The startup, which is backed by a co-founder of Google Maps, has moved its headquarters to the British capital to position itself at the centre of the global legaltech industry

By Madeline Anderson


LawAdvisor founder and CEO Brennan Ong

LawAdvisor has moved its headquarters from Melbourne to London as it focuses on its corporate business and looks to increase its share of the international legaltech market.

The startup hopes that placing itself at the centre of legaltech and working with stakeholders at their international headquarters rather than local offices will help it to grow its LawAdvisor Corporate arm. The service is intended to transform how panel firms are appointed and legal ops are managed, offering tools for collaboration, procurement, project management, workload optimisation, and progress and budget tracking.

LawAdvisor initially offered a platform to enable consumers to more easily identify and pursue legal claims and connect them directly to lawyers when it was founded in 2015. The platform was followed by the development of a range of legal ops solutions and the firm distinguished itself in the Australian market by emphasising better accessibility to leading legal technology.

Early backers included Google Maps co-founder Lars Rasmussen, who in a statement said that founder and CEO Brennan Ong has “the knowledge and expertise to build something that solves the challenges that lawyers actually are facing and not just those that technologists think they're facing”.

With a background as a lawyer and a software developer, Ong looks to apply his expertise in designing solutions that directly address gaps in the legal tech space.

“We did not want to simply digitise legacy processes, but to build solutions to real problems, based on first-hand knowledge of the legal sector," he said. "The way corporate counsel procure legal services today is in dire need of change.”

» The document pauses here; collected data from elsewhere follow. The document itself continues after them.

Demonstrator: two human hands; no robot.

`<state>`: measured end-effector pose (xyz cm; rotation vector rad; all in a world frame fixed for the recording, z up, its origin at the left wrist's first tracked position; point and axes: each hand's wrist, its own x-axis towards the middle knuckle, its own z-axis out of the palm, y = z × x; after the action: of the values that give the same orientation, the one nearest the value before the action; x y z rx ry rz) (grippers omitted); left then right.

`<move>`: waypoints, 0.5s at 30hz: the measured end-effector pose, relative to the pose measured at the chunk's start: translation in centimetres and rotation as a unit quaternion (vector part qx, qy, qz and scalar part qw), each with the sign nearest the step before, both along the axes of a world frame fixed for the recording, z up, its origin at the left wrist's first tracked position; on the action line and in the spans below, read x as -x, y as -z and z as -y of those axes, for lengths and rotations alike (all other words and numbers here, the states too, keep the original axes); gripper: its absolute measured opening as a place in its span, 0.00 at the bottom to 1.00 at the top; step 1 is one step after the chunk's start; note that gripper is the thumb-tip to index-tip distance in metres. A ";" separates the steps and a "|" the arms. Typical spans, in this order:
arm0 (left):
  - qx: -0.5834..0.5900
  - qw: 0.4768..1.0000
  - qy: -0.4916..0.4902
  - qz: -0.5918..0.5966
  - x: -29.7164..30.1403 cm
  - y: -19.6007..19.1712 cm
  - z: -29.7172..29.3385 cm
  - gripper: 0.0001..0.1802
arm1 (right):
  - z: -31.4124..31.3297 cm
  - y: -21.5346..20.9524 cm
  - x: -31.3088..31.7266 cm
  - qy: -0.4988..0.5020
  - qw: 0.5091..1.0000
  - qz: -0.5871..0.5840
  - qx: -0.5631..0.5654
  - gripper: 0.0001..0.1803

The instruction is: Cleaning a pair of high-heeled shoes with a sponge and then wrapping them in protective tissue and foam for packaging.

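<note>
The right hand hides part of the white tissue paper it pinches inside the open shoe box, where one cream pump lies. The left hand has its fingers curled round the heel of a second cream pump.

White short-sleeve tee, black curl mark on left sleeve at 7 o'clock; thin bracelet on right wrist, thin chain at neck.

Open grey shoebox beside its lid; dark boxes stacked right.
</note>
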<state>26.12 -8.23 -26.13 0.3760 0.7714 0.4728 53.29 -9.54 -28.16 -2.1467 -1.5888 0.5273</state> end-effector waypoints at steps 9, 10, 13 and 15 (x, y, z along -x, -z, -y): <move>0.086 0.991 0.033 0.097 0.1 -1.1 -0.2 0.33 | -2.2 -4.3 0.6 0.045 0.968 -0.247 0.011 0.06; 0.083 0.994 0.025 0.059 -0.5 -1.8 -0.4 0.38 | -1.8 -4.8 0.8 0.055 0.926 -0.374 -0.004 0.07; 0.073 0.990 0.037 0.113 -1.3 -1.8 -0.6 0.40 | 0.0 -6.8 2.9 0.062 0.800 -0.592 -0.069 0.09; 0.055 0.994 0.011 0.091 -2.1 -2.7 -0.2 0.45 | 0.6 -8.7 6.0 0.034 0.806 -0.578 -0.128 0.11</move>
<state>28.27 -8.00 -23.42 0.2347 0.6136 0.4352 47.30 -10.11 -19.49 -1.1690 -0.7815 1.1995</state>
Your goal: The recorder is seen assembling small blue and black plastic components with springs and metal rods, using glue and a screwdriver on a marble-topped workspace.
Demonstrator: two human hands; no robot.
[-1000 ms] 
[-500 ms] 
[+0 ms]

He added that procurement decisions were "too often made on a referral basis, without due attention paid to whether the firm is right for the brief or providing good value for money".

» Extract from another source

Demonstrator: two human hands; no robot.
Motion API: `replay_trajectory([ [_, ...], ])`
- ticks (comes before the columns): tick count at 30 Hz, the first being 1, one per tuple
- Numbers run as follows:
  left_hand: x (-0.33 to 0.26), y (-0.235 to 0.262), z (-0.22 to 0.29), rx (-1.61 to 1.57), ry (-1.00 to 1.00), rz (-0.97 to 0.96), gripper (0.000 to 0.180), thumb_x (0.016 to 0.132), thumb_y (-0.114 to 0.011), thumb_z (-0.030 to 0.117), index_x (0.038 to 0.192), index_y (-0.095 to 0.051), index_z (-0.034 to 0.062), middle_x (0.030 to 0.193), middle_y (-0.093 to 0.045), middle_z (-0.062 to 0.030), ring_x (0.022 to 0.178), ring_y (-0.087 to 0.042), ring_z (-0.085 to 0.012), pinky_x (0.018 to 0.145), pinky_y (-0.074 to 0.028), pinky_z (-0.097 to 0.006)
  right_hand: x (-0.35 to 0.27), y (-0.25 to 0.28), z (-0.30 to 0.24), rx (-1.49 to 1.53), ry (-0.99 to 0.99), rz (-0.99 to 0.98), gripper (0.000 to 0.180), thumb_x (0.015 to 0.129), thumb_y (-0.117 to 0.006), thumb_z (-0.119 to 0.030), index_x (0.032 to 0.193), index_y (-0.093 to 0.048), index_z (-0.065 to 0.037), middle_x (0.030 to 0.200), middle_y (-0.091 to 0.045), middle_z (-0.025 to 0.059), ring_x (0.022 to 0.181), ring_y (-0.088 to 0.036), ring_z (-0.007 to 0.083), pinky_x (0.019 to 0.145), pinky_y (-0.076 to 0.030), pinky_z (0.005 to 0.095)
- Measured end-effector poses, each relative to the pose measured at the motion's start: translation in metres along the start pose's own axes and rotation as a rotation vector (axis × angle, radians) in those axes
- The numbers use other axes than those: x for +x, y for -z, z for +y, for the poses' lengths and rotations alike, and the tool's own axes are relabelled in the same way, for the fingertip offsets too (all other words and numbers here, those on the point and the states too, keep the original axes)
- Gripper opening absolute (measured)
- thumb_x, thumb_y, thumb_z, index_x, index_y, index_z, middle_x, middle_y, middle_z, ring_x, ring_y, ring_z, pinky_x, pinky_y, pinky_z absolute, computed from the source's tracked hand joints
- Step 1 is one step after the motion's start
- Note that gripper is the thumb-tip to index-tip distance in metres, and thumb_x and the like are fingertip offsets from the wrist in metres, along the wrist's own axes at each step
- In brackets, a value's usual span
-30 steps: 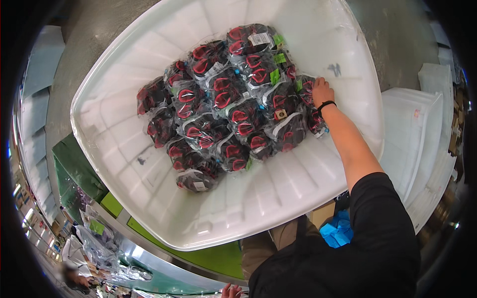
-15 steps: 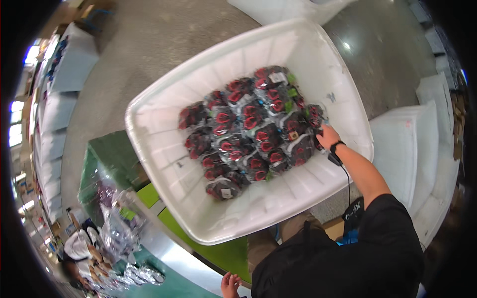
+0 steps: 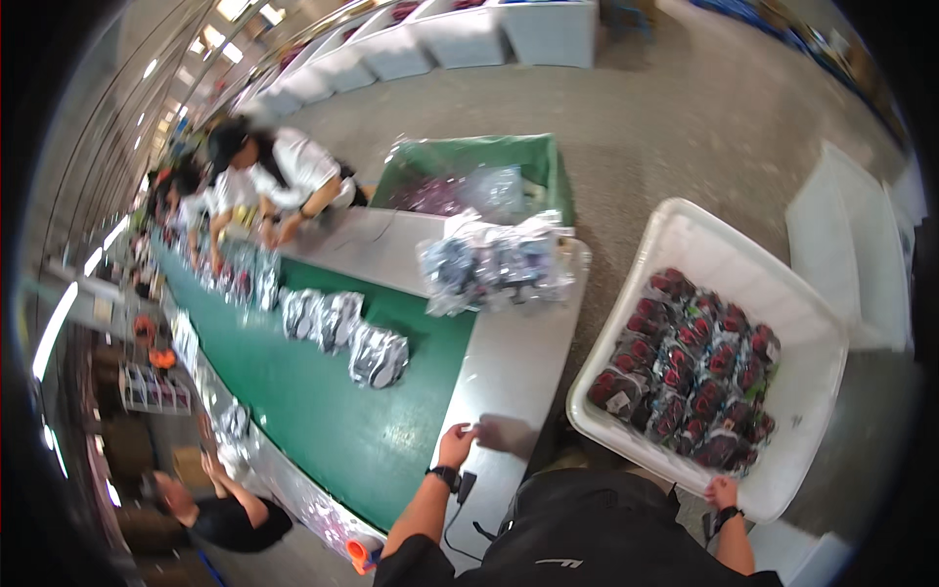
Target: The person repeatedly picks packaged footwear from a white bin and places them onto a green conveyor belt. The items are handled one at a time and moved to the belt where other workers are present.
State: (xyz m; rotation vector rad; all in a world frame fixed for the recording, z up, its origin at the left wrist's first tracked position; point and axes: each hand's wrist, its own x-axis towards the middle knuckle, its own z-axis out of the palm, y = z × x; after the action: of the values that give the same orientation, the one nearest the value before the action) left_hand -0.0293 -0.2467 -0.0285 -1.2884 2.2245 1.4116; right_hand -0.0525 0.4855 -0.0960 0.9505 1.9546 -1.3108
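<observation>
My left hand [image 3: 458, 445] hovers at the metal edge [image 3: 509, 382] of the green conveyor belt [image 3: 411, 426], its fingers loosely stretched and nothing visible in them. Over the near rim of a large white bin [image 3: 822, 391] is my right hand [image 3: 722, 492], also with nothing visible in it and its fingers partly apart. Whether it touches the rim I cannot tell. Inside the bin lie rows of clear-bagged black and red items [image 3: 675, 367] that look like shoes. Grey bagged items [image 3: 379, 354] lie in a line on the belt.
A heap of clear-bagged goods [image 3: 499, 259] sits on the table's far corner, beside a green box [image 3: 559, 166] holding plastic bags. Several people [image 3: 303, 166] work along the belt's far side; another person [image 3: 240, 519] stands at the left. White bins [image 3: 846, 245] stand at the right.
My view has swung left toward the belt, so the bin now appears at the right. My right hand has drawn back from the bagged items to the near rim. My left hand is over the table edge.
</observation>
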Motion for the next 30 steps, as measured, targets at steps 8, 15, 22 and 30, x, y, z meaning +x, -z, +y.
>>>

Management of legal matters at even the most tech-enabled law firms often missed the mark, he said, with inefficiencies meaning lawyers spend too much time on coordination that detracts from time they could spend on substantive legal work.

The startup has collaborated with corporate legal departments and law firms including Lonely Planet and Bird & Bird to create a legal ‘operating system’. This system underpins a number of distinct solutions, each targeted to serve a particular pain point in the legal sector, which are due to be launched later this year. These solutions are meant to give lawyers access to a range of different workflow and collaboration capabilities and microservices, which they can also integrate with other applications via a suite of APIs.

Outside of its corporate business, LawAdvisor’s digital services include a practice management platform, contract creation technology, and a platform designed for growing start-ups and businesses.